◆ **GOAL OF THE EXERCISE**
From the first line to the last, repeat the data exactly and drop the pictures.

|---|

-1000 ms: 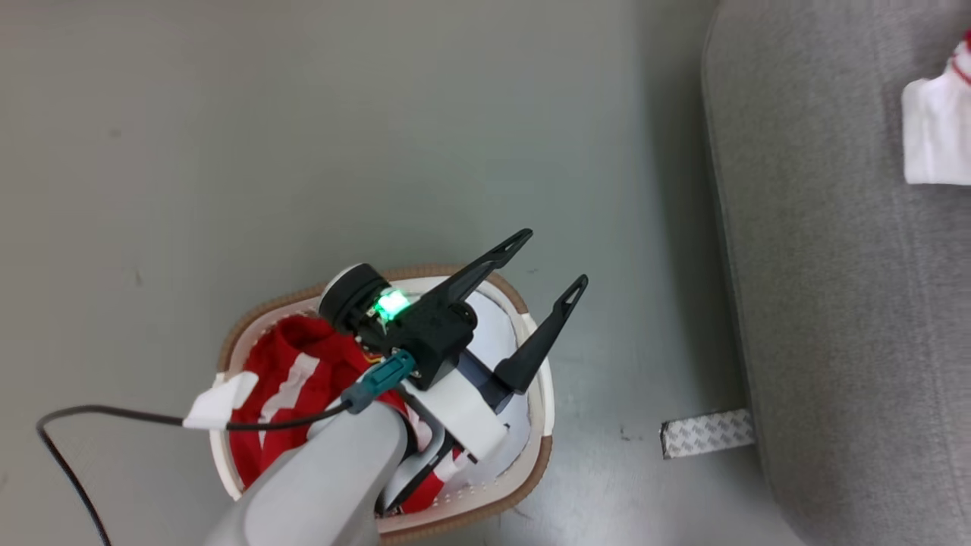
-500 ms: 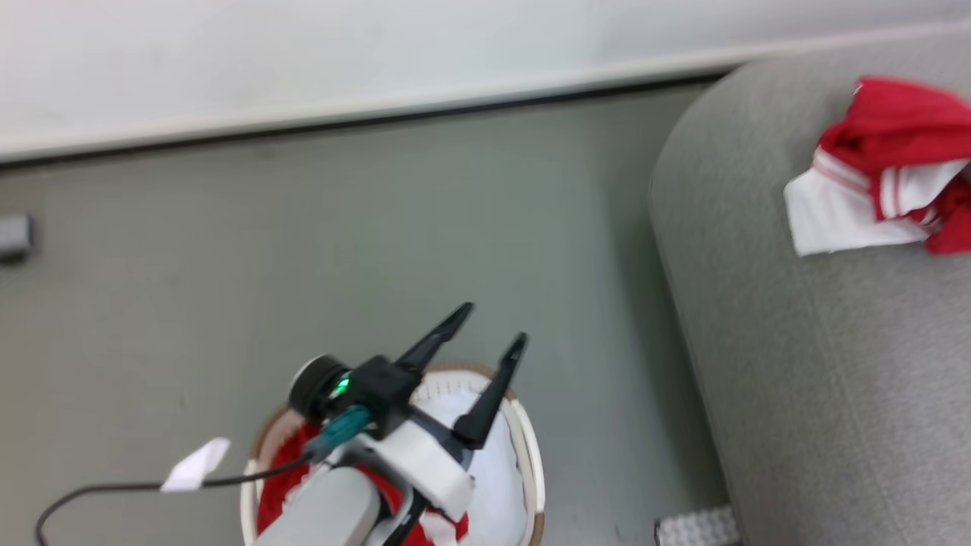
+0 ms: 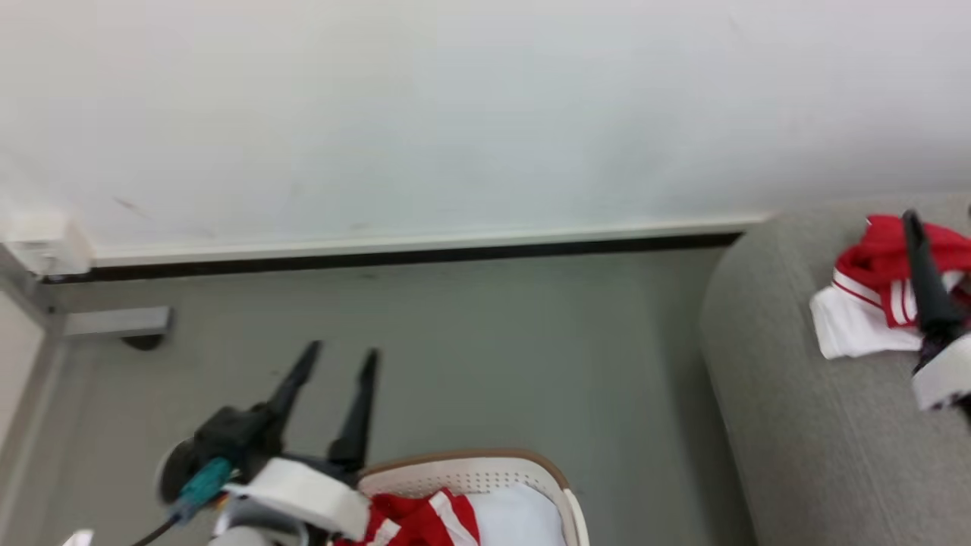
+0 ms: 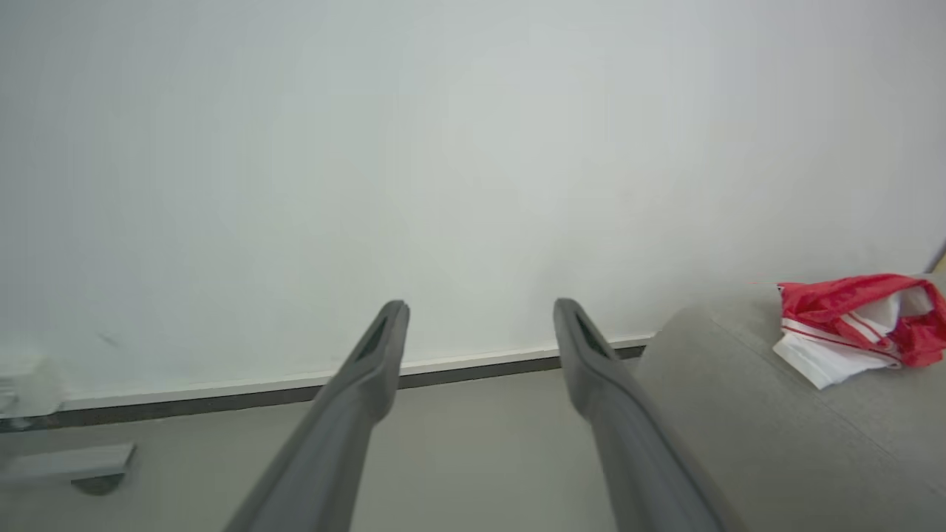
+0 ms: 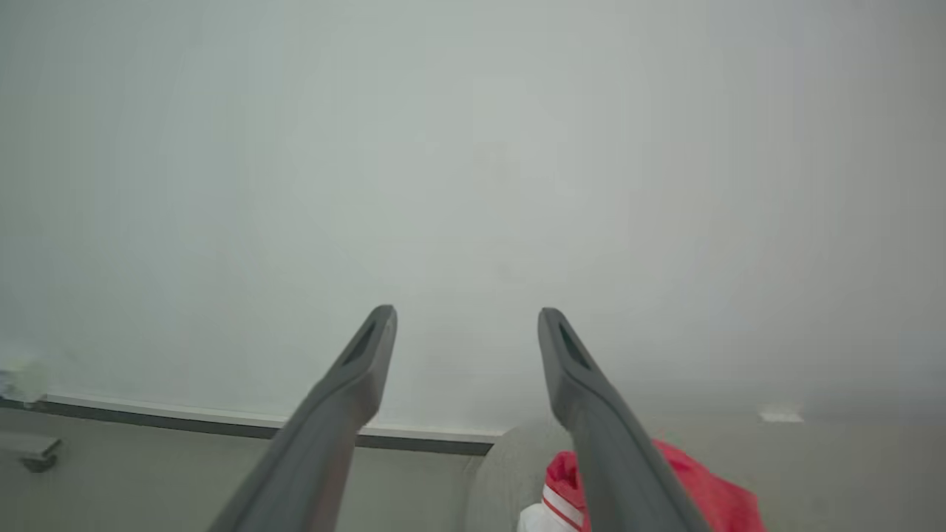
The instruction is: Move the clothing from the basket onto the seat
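Note:
The basket (image 3: 470,459) sits at the bottom of the head view, with red and white clothing (image 3: 413,523) in it beside a pale cloth (image 3: 520,516). My left gripper (image 3: 340,355) hangs open and empty just left of the basket's far rim, pointing at the wall. In the left wrist view the left gripper (image 4: 480,306) holds nothing. Another piece of clothing (image 3: 861,303) lies on the grey seat (image 3: 789,425) at the right. One of my right gripper's fingers (image 3: 922,280) rises in front of it. The right gripper (image 5: 467,315) is open and empty above that clothing (image 5: 702,491).
A pale wall (image 3: 455,114) with a dark baseboard (image 3: 379,258) runs across the back. A grey bracket (image 3: 114,322) sits on the floor at the left, under a white box (image 3: 45,243). Bare grey floor (image 3: 531,356) lies between basket and seat.
The head camera has tilted up, bringing the wall into view. My left gripper has moved from over the basket to its left far side. A right finger has come into view over the seat.

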Robot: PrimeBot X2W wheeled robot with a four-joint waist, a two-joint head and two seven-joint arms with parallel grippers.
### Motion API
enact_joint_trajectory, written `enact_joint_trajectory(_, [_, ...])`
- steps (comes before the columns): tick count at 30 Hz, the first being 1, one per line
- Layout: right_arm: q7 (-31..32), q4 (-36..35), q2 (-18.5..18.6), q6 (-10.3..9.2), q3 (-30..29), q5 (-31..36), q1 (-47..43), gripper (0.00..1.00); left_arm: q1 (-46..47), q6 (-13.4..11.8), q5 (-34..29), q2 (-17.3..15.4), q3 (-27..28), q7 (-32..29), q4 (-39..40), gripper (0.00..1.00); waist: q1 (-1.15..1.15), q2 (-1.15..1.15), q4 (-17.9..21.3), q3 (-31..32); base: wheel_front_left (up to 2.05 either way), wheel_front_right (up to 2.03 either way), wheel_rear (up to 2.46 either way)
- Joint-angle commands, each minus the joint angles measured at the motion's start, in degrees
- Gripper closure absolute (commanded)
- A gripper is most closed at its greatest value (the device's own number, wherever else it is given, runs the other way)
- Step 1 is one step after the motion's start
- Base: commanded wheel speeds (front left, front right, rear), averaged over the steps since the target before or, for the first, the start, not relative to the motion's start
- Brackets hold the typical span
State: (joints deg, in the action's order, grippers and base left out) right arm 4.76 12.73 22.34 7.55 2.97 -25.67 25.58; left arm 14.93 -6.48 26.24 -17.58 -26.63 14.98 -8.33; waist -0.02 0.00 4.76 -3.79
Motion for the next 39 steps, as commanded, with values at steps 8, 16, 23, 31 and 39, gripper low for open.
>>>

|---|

◆ **RESULT OF THE TASK**
-1000 ms: 
-500 ms: 
+0 ms: 
+0 ms: 
+0 ms: 
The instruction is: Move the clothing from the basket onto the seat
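Note:
The basket (image 3: 470,459) sits at the bottom of the head view, with red and white clothing (image 3: 413,523) in it beside a pale cloth (image 3: 520,516). My left gripper (image 3: 340,355) hangs open and empty just left of the basket's far rim, pointing at the wall. In the left wrist view the left gripper (image 4: 480,306) holds nothing. Another piece of clothing (image 3: 861,303) lies on the grey seat (image 3: 789,425) at the right. One of my right gripper's fingers (image 3: 922,280) rises in front of it. The right gripper (image 5: 467,315) is open and empty above that clothing (image 5: 702,491).
A pale wall (image 3: 455,114) with a dark baseboard (image 3: 379,258) runs across the back. A grey bracket (image 3: 114,322) sits on the floor at the left, under a white box (image 3: 45,243). Bare grey floor (image 3: 531,356) lies between basket and seat.
The head camera has tilted up, bringing the wall into view. My left gripper has moved from over the basket to its left far side. A right finger has come into view over the seat.
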
Robot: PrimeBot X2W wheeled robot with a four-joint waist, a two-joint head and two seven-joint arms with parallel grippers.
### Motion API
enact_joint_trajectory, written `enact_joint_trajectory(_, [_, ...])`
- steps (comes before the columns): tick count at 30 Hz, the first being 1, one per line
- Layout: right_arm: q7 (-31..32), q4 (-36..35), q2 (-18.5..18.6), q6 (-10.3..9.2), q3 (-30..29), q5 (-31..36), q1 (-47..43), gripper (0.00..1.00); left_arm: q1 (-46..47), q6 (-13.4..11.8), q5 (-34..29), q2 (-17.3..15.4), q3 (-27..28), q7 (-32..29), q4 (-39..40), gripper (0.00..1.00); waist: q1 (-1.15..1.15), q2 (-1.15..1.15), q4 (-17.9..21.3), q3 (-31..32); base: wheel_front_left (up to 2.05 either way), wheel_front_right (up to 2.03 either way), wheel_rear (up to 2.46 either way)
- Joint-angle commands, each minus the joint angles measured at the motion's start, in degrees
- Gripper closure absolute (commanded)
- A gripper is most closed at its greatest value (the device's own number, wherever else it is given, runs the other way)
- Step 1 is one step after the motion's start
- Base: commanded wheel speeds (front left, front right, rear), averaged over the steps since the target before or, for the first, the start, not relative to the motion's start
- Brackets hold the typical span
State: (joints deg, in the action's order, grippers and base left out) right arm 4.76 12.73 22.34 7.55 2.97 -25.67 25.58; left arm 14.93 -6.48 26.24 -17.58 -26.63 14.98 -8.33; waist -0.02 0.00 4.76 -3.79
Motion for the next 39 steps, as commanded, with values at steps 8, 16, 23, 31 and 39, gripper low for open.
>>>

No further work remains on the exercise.